From beneath her coat, Cordelia produced an ornate silver chalice that seemed to bend light around its edges. “This is the Vessel of Last Things. It has gathered the final magic from a hundred dying worlds. Enough power for one impossible task.”

“Why me? Surely there are more experienced merchants—”

“There were.” Cordelia’s voice grew heavy. “I’ve visited them all across the continent. Most refused. Others tried and failed. You are the last, Mira Ashworth. The last memory merchant in a world that’s forgetting how to dream.”

Through the shop windows, the fog seemed to pulse with an ominous rhythm. Somewhere in the distance, a church bell chimed midnight. Mira thought of her own precious memories—learning the trade from her mother, the first time she’d successfully extracted pure happiness from a child’s laugh, the moment she’d realized she was keeping wonder alive in an increasingly gray world.

“If I do this,” she said slowly, “what happens to the memories afterward?

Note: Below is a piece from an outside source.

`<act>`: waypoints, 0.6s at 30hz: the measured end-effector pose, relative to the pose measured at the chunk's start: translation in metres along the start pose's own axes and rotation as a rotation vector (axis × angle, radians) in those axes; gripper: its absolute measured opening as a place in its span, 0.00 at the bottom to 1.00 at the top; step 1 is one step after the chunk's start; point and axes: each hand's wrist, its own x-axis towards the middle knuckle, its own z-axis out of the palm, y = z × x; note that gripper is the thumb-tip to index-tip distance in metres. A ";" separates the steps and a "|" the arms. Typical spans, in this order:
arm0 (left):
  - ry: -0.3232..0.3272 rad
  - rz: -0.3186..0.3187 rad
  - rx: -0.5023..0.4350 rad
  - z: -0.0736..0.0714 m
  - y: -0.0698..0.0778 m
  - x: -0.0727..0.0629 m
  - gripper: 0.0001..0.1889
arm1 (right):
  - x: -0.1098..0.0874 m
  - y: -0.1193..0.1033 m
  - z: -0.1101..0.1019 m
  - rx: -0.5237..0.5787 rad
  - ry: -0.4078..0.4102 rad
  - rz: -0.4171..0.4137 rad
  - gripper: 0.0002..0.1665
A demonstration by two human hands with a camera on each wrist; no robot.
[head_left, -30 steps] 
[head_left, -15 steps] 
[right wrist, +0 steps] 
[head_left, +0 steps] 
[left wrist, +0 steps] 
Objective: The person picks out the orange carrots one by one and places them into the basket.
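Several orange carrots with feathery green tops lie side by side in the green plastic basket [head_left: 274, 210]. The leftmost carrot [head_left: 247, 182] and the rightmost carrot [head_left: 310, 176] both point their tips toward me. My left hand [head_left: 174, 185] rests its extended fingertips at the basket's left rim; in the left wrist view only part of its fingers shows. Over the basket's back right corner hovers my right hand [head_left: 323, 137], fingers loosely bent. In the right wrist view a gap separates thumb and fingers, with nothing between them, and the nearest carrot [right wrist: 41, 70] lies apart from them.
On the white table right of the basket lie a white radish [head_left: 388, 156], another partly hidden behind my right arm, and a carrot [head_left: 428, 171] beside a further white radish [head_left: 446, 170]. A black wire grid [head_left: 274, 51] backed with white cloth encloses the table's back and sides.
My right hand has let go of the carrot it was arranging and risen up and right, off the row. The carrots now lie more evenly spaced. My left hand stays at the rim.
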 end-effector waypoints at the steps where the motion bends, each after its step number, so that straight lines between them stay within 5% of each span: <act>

Where will they go when magic is gone?”

Cordelia placed the chalice on the workbench. Its surface rippled like liquid mercury. “Into the spaces between dreams. Into the pause between heartbeats. They’ll wait there, patient and hidden, until the world is ready to remember magic again.”

Mira lifted the chalice, feeling its impossible weight and ethereal lightness simultaneously. She thought of all the ordinary people sleeping in their beds, unknowing that their most extraordinary memories—every glimpse of fairies in garden shadows, every moment of impossible luck, every dream that felt too real—would soon be lost forever unless she acted.

“Tell me what to do.”

As the first memory rose from the chalice like luminous mist, spreading out across London’s sleeping streets, Mira began the work that would transform her from merchant into guardian, preserving the last traces of magic for a future that might someday need them again.

The fog swirled, carrying whispers of spells and wonders toward their hiding place in tomorrow’s dreams.